Introduction to working with Kaldi lattices, and differences to SLF
Differences between SLF and Kaldi lattices
During speech recognition, the decoder explores a search space that in principle contains every possible sentence. It is often useful to save a subset of this search space as a directed graph, where the nodes or edges correspond to word hypotheses. The scores computed using acoustic and language models are saved in the graph so that it can be efficiently rescored and decoded using different, perhaps computationally more demanding, language models.
HTK recognizer defined the Standard Lattice Format (SLF), which has been widely adopted. It is basically a text file that lists the graph nodes and edges. The nodes may contain time stamps so that the words can be aligned with audio. Usually the word identities, and language model and acoustic scores (log-likelihoods) are stored in the edges.
Kaldi represents many components of the speech recognition system as finite-state transducers (FSTs), including hidden Markov models, language model, and pronunciation dictionary. FSTs are finite-state machines that produce output when they transition from one state to the next. This is nothing but a certain kind of directed graph, so lattices in Kaldi are naturally also represented as an FST. In this case the output is the word identities.
The FSTs in Kaldi are weighted, meaning that each arc is associated with a cost of taking that transition. In lattice FSTs the weights are defined by the acoustic and language model scores. The numbers are a bit different from the scores that one finds in SLF lattices:
- Kaldi lattices use costs, i.e. negative log-likelihoods, instead of log-likelihoods.
- Kaldi scripts may “push” weights towards the beginning of the graph, so that for example language model probabilities cannot be interpreted as individual word probabilities, but only the sum along an entire path through the lattice is meaningful.

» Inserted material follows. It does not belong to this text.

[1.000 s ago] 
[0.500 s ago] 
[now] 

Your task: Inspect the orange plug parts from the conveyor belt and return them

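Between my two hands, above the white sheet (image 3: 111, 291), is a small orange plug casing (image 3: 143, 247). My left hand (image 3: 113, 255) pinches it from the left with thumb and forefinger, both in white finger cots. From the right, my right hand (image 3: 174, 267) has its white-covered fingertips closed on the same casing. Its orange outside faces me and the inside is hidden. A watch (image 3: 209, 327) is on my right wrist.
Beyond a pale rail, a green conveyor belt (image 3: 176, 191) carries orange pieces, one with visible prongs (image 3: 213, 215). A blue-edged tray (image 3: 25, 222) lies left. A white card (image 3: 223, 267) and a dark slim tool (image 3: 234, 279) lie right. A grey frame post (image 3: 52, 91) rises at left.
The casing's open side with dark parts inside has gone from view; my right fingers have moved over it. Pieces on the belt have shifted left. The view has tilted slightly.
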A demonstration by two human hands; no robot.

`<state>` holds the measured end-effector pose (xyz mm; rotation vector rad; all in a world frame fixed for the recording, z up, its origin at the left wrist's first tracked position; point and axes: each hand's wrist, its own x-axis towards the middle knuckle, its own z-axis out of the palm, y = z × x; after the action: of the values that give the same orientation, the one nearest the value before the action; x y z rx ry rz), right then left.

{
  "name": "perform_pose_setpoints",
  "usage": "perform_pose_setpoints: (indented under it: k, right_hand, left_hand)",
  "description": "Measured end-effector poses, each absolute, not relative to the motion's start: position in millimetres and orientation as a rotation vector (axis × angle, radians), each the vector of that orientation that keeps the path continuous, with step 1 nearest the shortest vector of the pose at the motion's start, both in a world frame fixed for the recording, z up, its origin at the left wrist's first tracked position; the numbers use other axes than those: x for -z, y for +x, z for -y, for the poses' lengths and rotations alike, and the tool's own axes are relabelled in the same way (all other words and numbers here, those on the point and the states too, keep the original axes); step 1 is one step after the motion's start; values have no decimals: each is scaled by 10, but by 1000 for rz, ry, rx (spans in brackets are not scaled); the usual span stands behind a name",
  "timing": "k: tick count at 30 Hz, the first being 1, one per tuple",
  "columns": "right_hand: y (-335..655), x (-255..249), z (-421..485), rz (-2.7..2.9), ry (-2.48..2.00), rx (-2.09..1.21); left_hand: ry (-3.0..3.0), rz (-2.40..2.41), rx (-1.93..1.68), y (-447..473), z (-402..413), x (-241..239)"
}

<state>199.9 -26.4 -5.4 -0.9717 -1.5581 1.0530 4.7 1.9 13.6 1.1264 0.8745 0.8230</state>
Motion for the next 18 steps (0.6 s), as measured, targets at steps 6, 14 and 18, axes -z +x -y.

- When a neural network acoustic model is used, the probabilities are not correctly normalized. The neural network predicts posterior probabilities, which will be divided by the prior probabilities of the HMM states to obtain pseudo-likelihoods (likelihoods scaled by a constant scaling factor). It is possible for the pseudo-probabilities to be higher than one.
- Language model probability is incorporated in graph cost, which also includes pronunciation, transition, and silence probabilities.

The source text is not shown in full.